● **Exercise requirements**
Return the listing in full. Keep every word as it stands.

——

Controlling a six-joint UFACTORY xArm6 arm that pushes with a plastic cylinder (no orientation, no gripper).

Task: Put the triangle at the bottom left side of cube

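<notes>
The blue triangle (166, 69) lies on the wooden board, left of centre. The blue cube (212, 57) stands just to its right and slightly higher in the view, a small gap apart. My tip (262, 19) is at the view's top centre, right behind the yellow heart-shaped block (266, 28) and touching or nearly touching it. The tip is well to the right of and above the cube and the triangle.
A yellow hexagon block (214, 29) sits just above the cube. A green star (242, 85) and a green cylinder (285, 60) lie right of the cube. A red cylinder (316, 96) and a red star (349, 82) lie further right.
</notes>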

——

● **Result for this task**
Controlling a six-joint UFACTORY xArm6 arm that pushes with a plastic cylinder (no orientation, no gripper).

Task: Put the triangle at the bottom left side of cube

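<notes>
The blue triangle (166, 69) lies on the wooden board, left of centre. The blue cube (212, 57) stands just to its right and slightly higher in the view, a small gap apart. My tip (262, 19) is at the view's top centre, right behind the yellow heart-shaped block (266, 28) and touching or nearly touching it. The tip is well to the right of and above the cube and the triangle.
A yellow hexagon block (214, 29) sits just above the cube. A green star (242, 85) and a green cylinder (285, 60) lie right of the cube. A red cylinder (316, 96) and a red star (349, 82) lie further right.
</notes>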

The output is complete as shown.